_YOUR OBJECTIVE_.
In the material below, find each line with the string "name" and copy it.

_DATASET EXCERPT_.
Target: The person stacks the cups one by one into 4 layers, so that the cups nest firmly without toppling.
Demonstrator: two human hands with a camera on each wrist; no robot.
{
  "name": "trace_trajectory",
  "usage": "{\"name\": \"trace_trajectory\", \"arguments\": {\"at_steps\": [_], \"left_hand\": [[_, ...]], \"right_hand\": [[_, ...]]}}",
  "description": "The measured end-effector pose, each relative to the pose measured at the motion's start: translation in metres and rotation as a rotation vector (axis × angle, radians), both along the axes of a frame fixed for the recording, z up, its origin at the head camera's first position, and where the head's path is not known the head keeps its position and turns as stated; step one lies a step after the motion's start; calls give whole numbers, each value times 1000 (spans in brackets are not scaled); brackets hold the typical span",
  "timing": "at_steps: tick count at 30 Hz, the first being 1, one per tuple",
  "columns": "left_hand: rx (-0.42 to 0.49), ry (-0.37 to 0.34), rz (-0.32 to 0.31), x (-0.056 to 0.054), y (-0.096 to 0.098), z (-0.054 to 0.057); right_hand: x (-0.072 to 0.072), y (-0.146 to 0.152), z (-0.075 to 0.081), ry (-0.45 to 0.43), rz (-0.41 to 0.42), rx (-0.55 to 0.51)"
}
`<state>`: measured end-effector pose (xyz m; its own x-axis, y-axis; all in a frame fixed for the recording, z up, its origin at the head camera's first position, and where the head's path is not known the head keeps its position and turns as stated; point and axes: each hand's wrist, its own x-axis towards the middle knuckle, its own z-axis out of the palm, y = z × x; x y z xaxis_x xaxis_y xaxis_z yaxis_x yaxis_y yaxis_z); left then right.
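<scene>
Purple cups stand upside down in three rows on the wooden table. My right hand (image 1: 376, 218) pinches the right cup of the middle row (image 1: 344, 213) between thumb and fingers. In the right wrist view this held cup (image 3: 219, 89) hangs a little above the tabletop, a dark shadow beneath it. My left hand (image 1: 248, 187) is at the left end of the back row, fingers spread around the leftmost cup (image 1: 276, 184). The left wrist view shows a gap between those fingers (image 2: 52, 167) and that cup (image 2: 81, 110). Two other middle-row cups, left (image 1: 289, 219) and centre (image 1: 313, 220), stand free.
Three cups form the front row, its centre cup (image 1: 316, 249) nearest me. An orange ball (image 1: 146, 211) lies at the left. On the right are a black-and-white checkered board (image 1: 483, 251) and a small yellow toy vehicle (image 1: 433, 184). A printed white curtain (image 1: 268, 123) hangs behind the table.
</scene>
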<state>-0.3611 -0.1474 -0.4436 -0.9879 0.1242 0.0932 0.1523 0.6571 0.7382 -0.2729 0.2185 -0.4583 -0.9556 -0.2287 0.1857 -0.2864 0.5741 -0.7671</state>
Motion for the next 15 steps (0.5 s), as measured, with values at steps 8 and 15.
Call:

_SOLUTION TO THIS EXERCISE_.
  "name": "trace_trajectory",
  "usage": "{\"name\": \"trace_trajectory\", \"arguments\": {\"at_steps\": [_], \"left_hand\": [[_, ...]], \"right_hand\": [[_, ...]]}}",

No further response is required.